ということで、今回はここまでです。損益計算書は分かったけどじゃあ何を見ればその会社の何がわかるの?なんてことはまた次の機会に!
<今日のキーワード>
■損益計算書
企業の一定期間の収益と費用、つまり利益の状態を「売上総利益」「営業利益」「経常利益」「税引前当期純利益」「当期純利益」から見ることができる。
■5つの利益
損益計算書の「売上総利益」「営業利益」「経常利益」「税引前当期純利益」「当期純利益」のこと。
■売上総利益
最も基本的な利益で、売上高から売上原価を差し引いた利益です。一般的に、粗利益とも呼ばれている。
※売上総利益(粗利益)=売上高-売上原価
■営業利益
主たる営業活動で得た利益。
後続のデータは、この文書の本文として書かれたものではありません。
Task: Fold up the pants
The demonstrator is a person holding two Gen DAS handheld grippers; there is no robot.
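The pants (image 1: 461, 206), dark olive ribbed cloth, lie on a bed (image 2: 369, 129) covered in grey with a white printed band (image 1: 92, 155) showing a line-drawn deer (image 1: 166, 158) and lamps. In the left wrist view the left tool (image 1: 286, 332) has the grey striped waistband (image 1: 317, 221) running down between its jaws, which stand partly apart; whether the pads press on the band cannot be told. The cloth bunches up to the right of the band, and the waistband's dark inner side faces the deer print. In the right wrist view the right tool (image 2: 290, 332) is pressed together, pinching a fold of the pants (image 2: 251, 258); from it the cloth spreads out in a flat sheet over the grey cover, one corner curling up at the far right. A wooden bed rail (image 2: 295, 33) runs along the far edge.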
売上で得た利益から、売上をあげるためにかかった費用を引いた利益のこと。
※営業利益=売上総利益-販売費及び一般管理費
■経常利益
営業利益に対して、配当や利息など本業以外の収支(営業外収益・営業外費用)で加減した利益のこと。本業以外の利益を含めた会社の日常的な利益。
※経常利益=営業利益+(営業外収益-営業外費用)
■税引前当期純利益
税金を支払う前の、当期のトータルの利益。経常利益に対して、土地の売却益や退職金支払いなどの特別な理由による収支を加減した利益のこと。
※当期純利益=税引前当期純利益-法人税等
■当期純利益
企業活動における最終的な利益。企業が1年間で獲得した利益(=税引前当期純利益)に所定の税率を掛けて計算し、その法人税等を差し引いた残りの利益。株主や投資家は、投資先の良否を判断する指標として当期純利益を重要視する傾向がある。